莫名中了一箭的怀虚道长,很想问候这些大臣们的祖宗十八代。

他倒是想算出来雪什么时候停,问题是文岳霖没说啊。

文岳霖从未真正信任过怀虚道长,每次都是先说一半,等他按照预定的时间和方式,禀报给洪熙帝后,才告之剩下的部分。

这种模式是文岳霖定下的,优点是可以确保怀虚道长从始至终都在掌控下。

缺点也非常明显,一旦二人联系被切断,怀虚道长就成了半吊子。

褚承佑安静地站在褚承瑜身后,观察着怀虚道长的表情,在心里摇了摇头。霖儿说的没错,必须要找时间除掉这颗坏棋了。
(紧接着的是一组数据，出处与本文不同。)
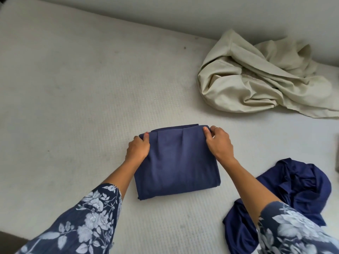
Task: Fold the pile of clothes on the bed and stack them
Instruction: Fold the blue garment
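A folded navy blue cloth [177, 162] sits flat in the middle of the white bed [73, 99]. The left hand [138, 148] grips its far left corner, thumb on top, fingers tucked under, and the right hand [218, 141] pinches the far right corner the same way. A crumpled beige garment [260, 79], maybe trousers, lies further back to the right. Another dark blue bunched-up garment [293, 187] is just right of the folded one.

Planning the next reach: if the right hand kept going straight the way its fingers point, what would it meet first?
Past the folded blue cloth the right hand grips, probably bare mattress, then the wall; the crumpled beige cloth lies rightward.
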The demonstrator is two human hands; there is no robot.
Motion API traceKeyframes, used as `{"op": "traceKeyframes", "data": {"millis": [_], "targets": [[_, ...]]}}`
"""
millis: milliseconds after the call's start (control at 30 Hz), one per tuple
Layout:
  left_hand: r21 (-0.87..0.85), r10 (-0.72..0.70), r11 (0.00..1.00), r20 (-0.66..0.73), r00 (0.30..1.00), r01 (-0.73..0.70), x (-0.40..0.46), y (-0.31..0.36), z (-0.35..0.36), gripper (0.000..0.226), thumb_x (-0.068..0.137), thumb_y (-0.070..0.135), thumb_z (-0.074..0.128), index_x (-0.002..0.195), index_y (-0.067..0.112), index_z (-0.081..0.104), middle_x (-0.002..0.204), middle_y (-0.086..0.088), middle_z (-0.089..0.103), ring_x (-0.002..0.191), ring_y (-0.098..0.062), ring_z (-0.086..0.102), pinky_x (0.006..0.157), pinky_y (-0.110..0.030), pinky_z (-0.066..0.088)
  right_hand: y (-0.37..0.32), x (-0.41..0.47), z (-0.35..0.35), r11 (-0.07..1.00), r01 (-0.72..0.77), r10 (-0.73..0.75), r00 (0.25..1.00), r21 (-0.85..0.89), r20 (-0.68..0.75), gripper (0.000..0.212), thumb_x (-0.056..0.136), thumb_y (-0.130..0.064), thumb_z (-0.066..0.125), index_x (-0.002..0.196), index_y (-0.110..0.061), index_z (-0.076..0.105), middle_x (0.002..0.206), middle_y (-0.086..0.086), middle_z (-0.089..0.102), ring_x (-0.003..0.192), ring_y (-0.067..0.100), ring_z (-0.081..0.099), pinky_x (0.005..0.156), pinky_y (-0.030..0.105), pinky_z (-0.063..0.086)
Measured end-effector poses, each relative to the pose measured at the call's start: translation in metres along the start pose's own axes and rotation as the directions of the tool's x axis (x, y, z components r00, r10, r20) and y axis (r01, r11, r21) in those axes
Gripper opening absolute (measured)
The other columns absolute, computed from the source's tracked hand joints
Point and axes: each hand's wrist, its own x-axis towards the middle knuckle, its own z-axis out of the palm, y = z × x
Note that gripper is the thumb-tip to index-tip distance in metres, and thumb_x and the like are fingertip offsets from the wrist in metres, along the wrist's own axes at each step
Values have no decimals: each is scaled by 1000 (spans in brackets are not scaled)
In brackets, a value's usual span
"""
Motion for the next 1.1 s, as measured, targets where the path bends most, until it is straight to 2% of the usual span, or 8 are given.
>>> {"op": "traceKeyframes", "data": {"millis": [167,333,500,600,700,867,967,1100], "targets": [[15,179,984,17,984,-179,3,0,2,34,99,29,42,86,1,57,83,-8,59,82,-27,55,69,-30,40,-3,5,0,994,84,-87,995,63,42,39,98,-37,46,68,-12,47,67,-1,53,65,18,51,56,31,35],[-91,86,990,-214,973,-108,5,-6,-8,34,99,30,39,73,11,51,86,-10,60,82,-32,58,72,-38,48,6,1,-6,984,-84,92,995,157,-44,42,98,-36,48,65,-11,41,63,1,48,67,24,47,52,31,33],[-191,56,978,-157,986,-86,-12,-17,-5,42,96,50,42,82,12,51,87,-6,61,83,-27,60,75,-39,49,1,-32,-7,875,-294,209,946,384,249,46,92,-56,47,116,-16,47,105,-4,53,92,14,52,72,24,40],[-238,-101,970,-190,977,54,-33,-44,6,56,89,63,40,88,8,52,95,-12,62,84,-30,60,73,-41,50,10,-64,-1,853,-336,230,928,399,292,51,86,-51,63,120,-18,43,110,-5,51,93,11,52,68,16,41],[-292,-191,946,-160,968,139,-56,-69,25,70,87,64,43,107,-2,56,111,-19,60,97,-37,59,80,-44,50,19,-78,11,854,-405,283,889,327,360,72,78,-45,74,130,-11,39,117,-4,51,100,14,52,78,24,44],[-573,-187,788,127,974,226,-90,-79,30,58,88,57,52,127,13,50,117,1,58,106,-23,57,88,-32,47,-3,-76,0,599,-646,290,725,473,624,50,75,-31,77,118,-10,59,104,8,71,93,27,69,80,39,57],[-656,-196,640,363,911,399,-106,-71,16,61,81,64,56,117,15,59,101,2,64,97,-19,60,86,-33,48,-27,-96,-27,494,-674,235,711,549,662,36,78,-23,72,109,-9,63,98,13,73,92,31,69,77,41,57],[-581,-81,643,595,799,499,-142,-48,-7,54,76,66,61,97,18,70,86,0,74,91,-17,58,74,-29,43,-38,-131,-77,413,-677,178,716,609,675,35,78,-22,71,108,-3,66,100,16,73,95,33,68,83,42,54]]}}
失去洪熙帝身边的眼线很可惜,但这次褚承佑也不亏。文岳霖让他在秋收时屯了大批的粮食,很快就能十倍赚回来。

比起差点拉他们下水的怀虚道长,真金白银要可靠得多。

“正如罗大人所言,寒冬难捱,有口热粥喝就能挽救受灾百姓的性命。”姚御史将重点拉了回来,看向户部吕尚书。

“微臣建议由户部牵头,提前准备好赈灾粮。”

吕尚书心知避不开,满脸遗憾地开口:“姚御史有所不知,户部已经没有赈灾的余粮了。”

“怎么可能?”姚御史不敢置信地惊呼。

洪熙帝也蹙起眉,他是没打算动用户部的存粮去赈灾。但想不想,和有没有,是完全不同的概念。

仗还没打呢,国库就空了,谈何胜算?

“吕尚书,今年除了淮南道春季受旱灾影响,免了一年税收,其他州县都是风调雨顺。”